| WORK REQUEST |
For the material below, return exactly the lines starting at the one holding "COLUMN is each" and ending at the one holding "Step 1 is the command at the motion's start", counting both as part of the range.

*** INPUT DATA Section Begins ***

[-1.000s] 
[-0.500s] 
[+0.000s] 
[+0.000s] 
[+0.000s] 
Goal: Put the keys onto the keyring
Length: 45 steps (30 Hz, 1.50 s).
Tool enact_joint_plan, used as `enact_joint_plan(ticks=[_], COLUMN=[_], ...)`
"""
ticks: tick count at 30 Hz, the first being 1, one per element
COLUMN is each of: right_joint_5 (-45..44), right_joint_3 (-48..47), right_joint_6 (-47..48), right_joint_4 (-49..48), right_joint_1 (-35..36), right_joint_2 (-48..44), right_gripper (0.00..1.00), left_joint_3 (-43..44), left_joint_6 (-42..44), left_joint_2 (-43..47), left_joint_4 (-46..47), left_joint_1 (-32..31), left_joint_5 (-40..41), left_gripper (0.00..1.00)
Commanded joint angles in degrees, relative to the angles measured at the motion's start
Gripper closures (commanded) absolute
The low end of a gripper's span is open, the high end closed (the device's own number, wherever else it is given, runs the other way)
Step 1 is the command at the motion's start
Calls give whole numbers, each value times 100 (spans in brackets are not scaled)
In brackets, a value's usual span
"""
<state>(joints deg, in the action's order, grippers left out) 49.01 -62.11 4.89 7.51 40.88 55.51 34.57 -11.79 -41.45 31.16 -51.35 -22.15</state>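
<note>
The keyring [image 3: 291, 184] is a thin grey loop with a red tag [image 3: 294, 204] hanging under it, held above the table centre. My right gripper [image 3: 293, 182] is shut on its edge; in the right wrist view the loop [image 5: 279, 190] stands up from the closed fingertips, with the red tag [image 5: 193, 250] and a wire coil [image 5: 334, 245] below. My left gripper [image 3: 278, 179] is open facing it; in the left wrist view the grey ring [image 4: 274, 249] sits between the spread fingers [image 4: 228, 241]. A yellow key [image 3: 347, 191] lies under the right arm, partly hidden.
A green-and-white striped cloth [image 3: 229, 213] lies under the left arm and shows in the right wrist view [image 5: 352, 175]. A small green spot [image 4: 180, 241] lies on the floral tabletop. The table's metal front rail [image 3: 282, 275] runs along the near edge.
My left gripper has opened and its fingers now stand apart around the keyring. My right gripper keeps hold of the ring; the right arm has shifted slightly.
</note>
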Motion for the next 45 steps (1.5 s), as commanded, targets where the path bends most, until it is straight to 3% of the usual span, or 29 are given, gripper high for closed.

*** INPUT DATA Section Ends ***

| EXERCISE SOLUTION |
COLUMN is each of: right_joint_5 (-45..44), right_joint_3 (-48..47), right_joint_6 (-47..48), right_joint_4 (-49..48), right_joint_1 (-35..36), right_joint_2 (-48..44), right_gripper (0.00..1.00), left_joint_3 (-43..44), left_joint_6 (-42..44), left_joint_2 (-43..47), left_joint_4 (-46..47), left_joint_1 (-32..31), left_joint_5 (-40..41), left_gripper (0.00..1.00)
Commanded joint angles in degrees, relative to the angles measured at the motion's start
Gripper closures (commanded) absolute
The low end of a gripper's span is open, the high end closed (the device's own number, wherever else it is given, runs the other way)
Step 1 is the command at the motion's start

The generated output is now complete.